Giovan Francesco Màia Materdona nacque il 4 settembre 1590 a Mesagne, nella penisola salentina, vicino a Brindisi; i suoi genitori erano Pomponio Maia e Ippolita Materdona, entrambi di famiglia nobile. Giovan Francesco fu destinato alla professione giuridica e si laureò a Napoli nei primi anni del XVII secolo. Sappiamo che viaggiò molto: soggiornò a Napoli, a Firenze, nelle Marche e in alcune città dell’Abruzzo (Chieti, L’Aquila, Vasto); nel marzo 1628 era a Bologna e successivamente lo ritroviamo a Milano, Venezia e Roma. Giovan Francesco fu anche socio di accademie: nel 1611 fu ammesso all’Accademia degli Oziosi e successivamente alla romana Accademia degli Umoristi. Poco dopo la morte di Giambattista Marino (1625), alla cui commemorazione fu presente, Giovan Francesco Maia Materdona in sogno ebbe una visione di quel poeta cinto dalle fiamme infernali, che lo esortava a non seguire il suo esempio e a volgersi alla religione. Profondamente colpito, Materdona prese gli ordini sacri: fu ordinato sacerdote nel 1638. Nei suoi ultimi anni fece perdere ogni traccia di sé. Giovan Francesco Maia Materdona morì a Roma, intorno al 1650.
Oltre alle poesie, delle quali ci occuperemo più avanti, Materdona scrisse due opere in prosa. La prima di esse è il prontuario di lettere di auguri intitolato Lettere di buone feste ; la seconda è il trattato edificante intitolato L’utile spavento del peccatore e dedicato a San Giovanni Battista. Nelle prime novecentotrenta pagine del trattato l’autore esamina una gran mole di peccati e le corrispondenti azioni utili a redimersi. Qual è lo spavento utile alla redenzione? Per Materdona, è lo spavento ragionato, non il timore del dolore fisico e neppure quello indotto dalla capacità del predicatore di impressionare gli ascoltatori.
Fra le liriche di Giovan Francesco Maia Materdona abbiamo scelto di occuparci del sonetto Ad una zanzara:
Animato rumor, tromba vagante,
che solo per ferir talor ti posi,
turbamento de l’ombre e de’ riposi,
fremito alato e mormorio volante;
per ciel notturno animaletto errante,
pon freno ai tuoi susurri aspri e noiosi;
invan ti sforzi ch’io non riposi:
basta a non riposar l’esser amante.
Vattene a chi non ama, a chi mi sprezza
vattene; e incontro a lei quanto più sai
desta il suono, arma gli aghi, usa fierezza.

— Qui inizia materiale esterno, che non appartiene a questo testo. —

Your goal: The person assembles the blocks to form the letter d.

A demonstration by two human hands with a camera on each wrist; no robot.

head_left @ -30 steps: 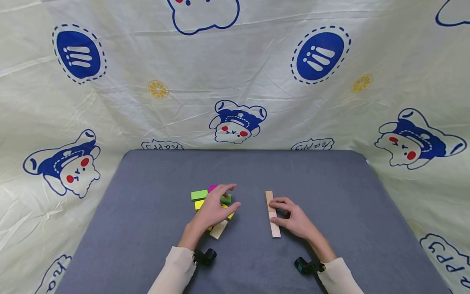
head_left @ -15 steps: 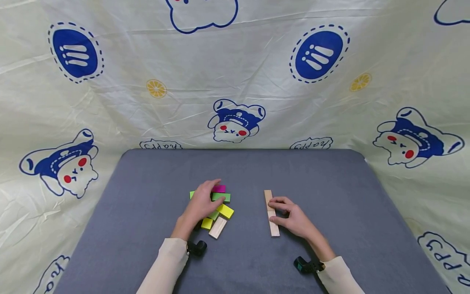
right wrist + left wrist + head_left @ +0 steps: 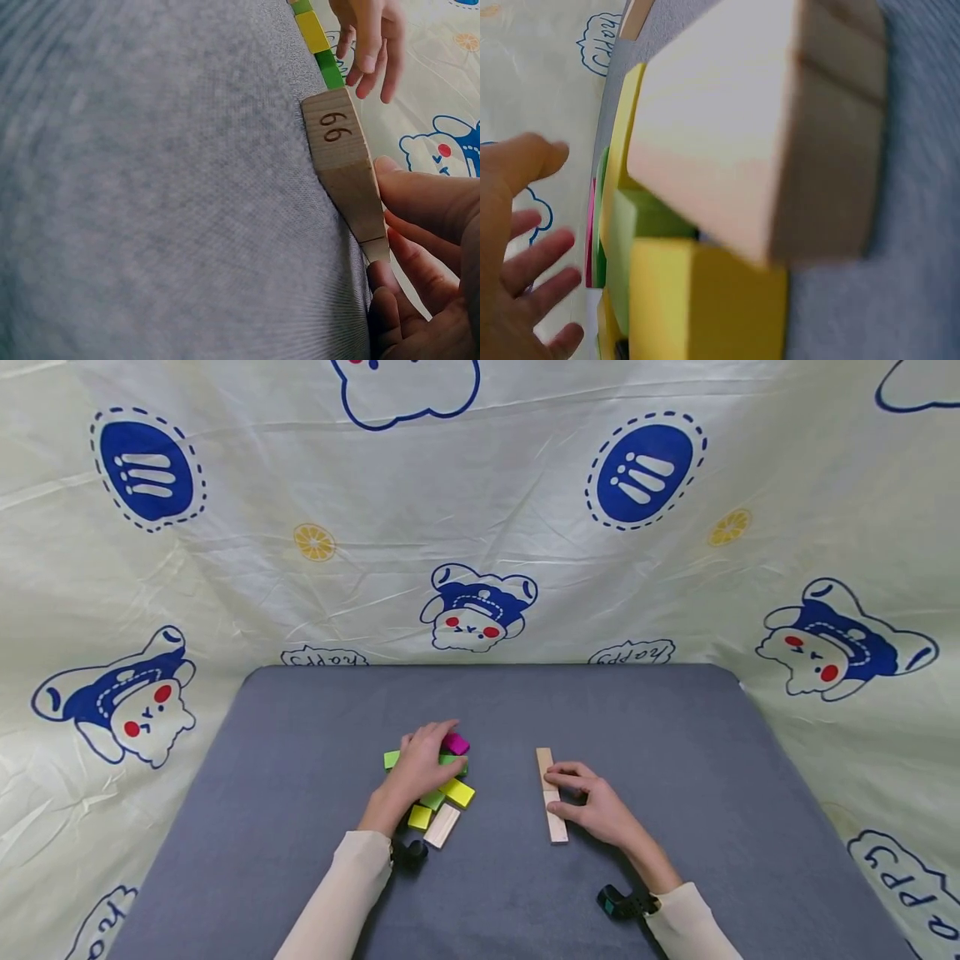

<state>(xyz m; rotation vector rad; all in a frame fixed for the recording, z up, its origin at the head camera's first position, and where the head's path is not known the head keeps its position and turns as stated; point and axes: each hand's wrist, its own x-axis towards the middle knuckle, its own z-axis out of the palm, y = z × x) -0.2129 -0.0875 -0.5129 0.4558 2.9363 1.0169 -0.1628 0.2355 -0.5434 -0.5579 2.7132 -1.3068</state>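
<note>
My left hand [image 3: 418, 765] is over a cluster of coloured blocks, fingers spread and nothing visible in its grasp. Its fingertips are by a magenta block [image 3: 457, 743]; contact cannot be told. Around it lie green blocks [image 3: 432, 800], yellow blocks [image 3: 457, 792] and a plain wooden block [image 3: 442, 825], which looms large in the left wrist view. To the right, two plain wooden blocks lie end to end: a far one [image 3: 543, 762] and a near one [image 3: 556, 828] with digits on its end. My right hand [image 3: 597, 810] touches this row's right side with thumb and index finger.
Blocks and hands are on a grey cloth-covered table [image 3: 300, 727]. Behind and beside it hangs a pale printed curtain [image 3: 390, 510]. A small black camera is strapped to each wrist, one on the left [image 3: 411, 855] and one on the right [image 3: 624, 902].
My left hand moved left and away from me, settling over the coloured pile. The magenta block has turned and shifted slightly right. My right hand stays at the wooden row.
</note>
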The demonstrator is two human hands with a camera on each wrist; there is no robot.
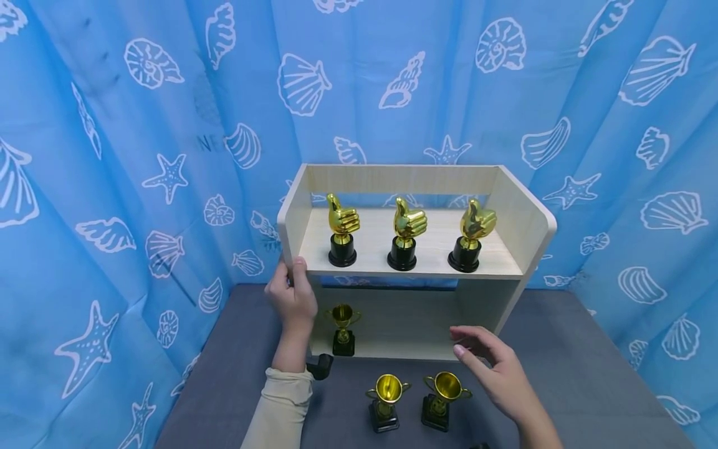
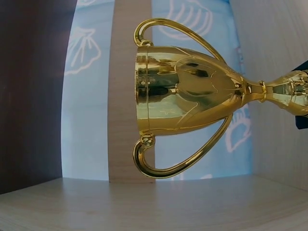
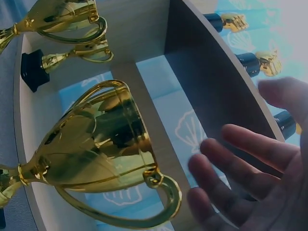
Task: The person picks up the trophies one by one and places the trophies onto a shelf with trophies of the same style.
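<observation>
A pale wooden two-tier shelf stands on the table. My left hand grips its left side panel just below the upper board, thumb at the front edge. Beside that hand a gold trophy cup stands upright on the lower tier; its bowl and two handles fill the left wrist view. My right hand, fingers loosely bent and holding nothing, hovers before the lower tier's right part. Two more trophy cups, a left one and a right one, stand on the table in front; the right one is nearest that hand.
Along the upper tier stand three gold thumbs-up trophies on black bases: left, middle and right. A blue curtain with white shell prints hangs behind and at both sides. Dark grey cloth covers the table.
</observation>
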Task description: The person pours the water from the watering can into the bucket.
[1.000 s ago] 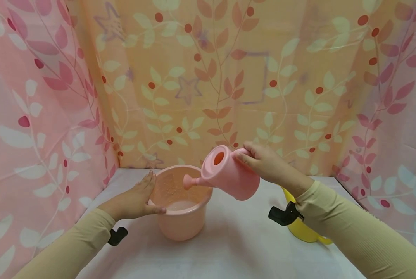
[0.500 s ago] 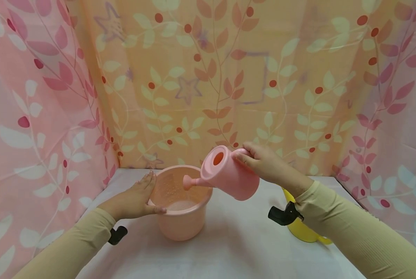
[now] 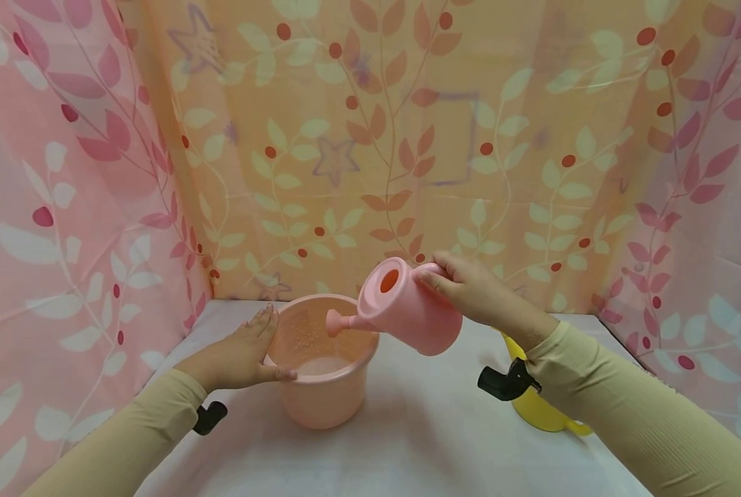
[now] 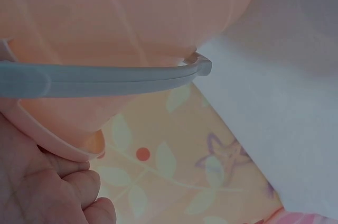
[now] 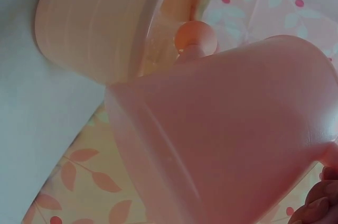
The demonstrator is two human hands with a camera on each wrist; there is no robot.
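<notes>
A peach bucket [image 3: 323, 404] stands on the white table, with droplets on its inner wall. My left hand [image 3: 236, 357] rests against the bucket's left rim, fingers straight and the thumb along the near edge. A grey handle [image 4: 121, 80] crosses the bucket's side in the left wrist view. My right hand [image 3: 469, 288] grips the handle of a pink watering can [image 3: 416, 317], held tilted above the table. The can's spout rose [image 5: 195, 36] reaches over the bucket's opening. In the right wrist view only curled fingertips [image 5: 317, 205] show beside the can.
A yellow container [image 3: 541, 412] stands on the table [image 3: 432, 442] at right, partly hidden behind my right forearm. Leaf-patterned cloth [image 3: 407, 138] closes off the back and both sides. Black wrist mounts [image 3: 503, 382] stick out under each sleeve.
</notes>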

D’aver punta vantar sì ti potrai
colei ch’Amor con sua dorata frezza
pungere ed impiagar non poté mai.
Su questo sonetto proponiamo delle considerazioni di Mario Pintacuda: <Il poeta crea un parallelismo fra le pene d’amore e le pene determinate dai morsi della zanzara: egli soffre già abbastanza per amore, per cui le punture dell’insetto sono a suo giudizio superflue: “basta a non riposar l’esser amante”>. (Cfr. v. 8).
La “frezza” del verso 13 è semplicemente la freccia.